Doubts about Karzai growing in Afghanistan
By Carlotta Gall The New York Times

Published: August 22, 2006


After months of widespread frustration in Afghanistan over corruption, the economy and a lack of justice and security, doubts about President Hamid Karzai have led to a crisis of confidence in the country.

Interviews with ordinary Afghans, foreign diplomats and Afghan officials make clear that the expanding Taliban insurgency in the south represents the most serious challenge yet to Karzai's presidency.

The insurgency has precipitated an eruption of doubts about Karzai, widely viewed as having failed to attend to a range of problems that have left Afghans asking what the government is doing.

Corruption is so widespread, the government apparently so lethargic, and the divide between rich and poor so great, that Karzai is losing public support, warn officials like Ahmad Fahim Hakim, vice chairman of the Afghan Independent Human Rights Commission.

"Nothing that he promised has materialized," Hakim said, echoing the comments of diplomats and others in Kabul, the capital. "Beneath the surface it is boiling."

For the first time since Karzai took power four and half years ago, Afghans and diplomats are speculating about who might replace him.
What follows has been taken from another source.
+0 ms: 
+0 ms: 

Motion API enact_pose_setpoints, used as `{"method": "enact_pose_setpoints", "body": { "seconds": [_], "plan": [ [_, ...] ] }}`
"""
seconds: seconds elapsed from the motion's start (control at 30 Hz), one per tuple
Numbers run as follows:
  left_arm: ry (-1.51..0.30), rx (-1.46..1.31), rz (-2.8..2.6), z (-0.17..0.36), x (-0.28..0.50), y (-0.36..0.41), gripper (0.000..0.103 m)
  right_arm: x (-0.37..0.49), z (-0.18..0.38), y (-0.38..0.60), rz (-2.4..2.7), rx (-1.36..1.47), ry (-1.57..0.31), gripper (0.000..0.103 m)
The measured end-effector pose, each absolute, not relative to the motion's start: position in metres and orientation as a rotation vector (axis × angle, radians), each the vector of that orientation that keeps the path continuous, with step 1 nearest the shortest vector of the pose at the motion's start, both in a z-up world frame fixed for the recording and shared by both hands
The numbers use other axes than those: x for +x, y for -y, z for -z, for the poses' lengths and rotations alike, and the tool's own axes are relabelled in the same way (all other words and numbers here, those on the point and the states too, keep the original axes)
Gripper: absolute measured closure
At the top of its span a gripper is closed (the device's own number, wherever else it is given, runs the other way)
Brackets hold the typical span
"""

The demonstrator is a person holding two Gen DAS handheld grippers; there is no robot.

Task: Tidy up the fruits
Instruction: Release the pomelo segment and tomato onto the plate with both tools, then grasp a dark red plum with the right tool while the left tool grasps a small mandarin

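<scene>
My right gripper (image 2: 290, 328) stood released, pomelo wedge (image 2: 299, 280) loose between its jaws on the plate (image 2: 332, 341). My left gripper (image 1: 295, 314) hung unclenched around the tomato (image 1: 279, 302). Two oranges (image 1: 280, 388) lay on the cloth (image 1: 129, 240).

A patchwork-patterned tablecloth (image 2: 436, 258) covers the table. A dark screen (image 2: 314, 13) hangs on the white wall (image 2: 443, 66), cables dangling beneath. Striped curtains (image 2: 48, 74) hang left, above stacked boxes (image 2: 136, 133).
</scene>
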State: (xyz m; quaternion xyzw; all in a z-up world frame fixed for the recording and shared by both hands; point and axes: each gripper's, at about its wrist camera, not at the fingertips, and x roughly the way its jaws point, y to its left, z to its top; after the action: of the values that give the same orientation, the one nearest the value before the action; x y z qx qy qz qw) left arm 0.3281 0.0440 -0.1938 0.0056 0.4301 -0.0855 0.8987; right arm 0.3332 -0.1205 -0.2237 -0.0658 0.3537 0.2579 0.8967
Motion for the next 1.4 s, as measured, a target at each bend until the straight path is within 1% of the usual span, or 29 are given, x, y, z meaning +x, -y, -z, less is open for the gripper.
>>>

Most agree that the answer for now is no one, leaving the fate of the U.S.-led military involvement in Afghanistan intimately tied to Karzai's own success or failure.

On Tuesday, Karzai's office announced that he had spoken that day with President George W. Bush, who assured him of continued American support. Karzai had also accepted Bush's invitation to visit Washington.

Karzai, a consummate tribal politician, has been the cornerstone of the U.S.-led effort to create a centralized democratic government in Afghanistan to replace the Taliban government driven from power in 2001 after the Sept. 11 attacks on the United States.

To his supporters, he has managed to keep the peace in a fractious society by giving regional warlords and armed leaders a stake in power, while managing to set the country on the road to a democratic future.

"The perception of growing insecurity has affected the psyche of the Afghan people," Jawed Ludin, the president's chief of staff, said in a telephone interview from Kabul. But he called it a reality check rather than a crisis.

He said that people "still trust" Karzai and "still think he can lead them."

But the costs of his compromises are becoming harder to stomach for average Afghans and some foreign donors. Critics say they have insulated many people from the benefits of democratic change and have hampered the running of the president's administration and local government.

Riots in Kabul on May 29, which killed 17 people in the worst violence in the capital since the Taliban were ousted, were a wake-up call, many there say.

The violence came after three Afghans were killed by a runaway American military truck, and four more killed when American soldiers fired into an angry crowd.

Protesters later rampaged through the streets, attacking foreign offices and chanting "Death to Karzai," an indication of how he is blamed for the growing disenchantment.

"He was shaken," said a Western diplomat, asking not to be named because of the political content of his remarks.

Recriminations against Karzai have continued, and his own missteps have not helped redeem his political standing.

In a reaction to the riots, Karzai appointed a powerful local commander with known links to organized crime as police chief of Kabul. He also appointed to senior police posts 13 former commanders who were to have been weeded out under long-awaited improvements in the police system.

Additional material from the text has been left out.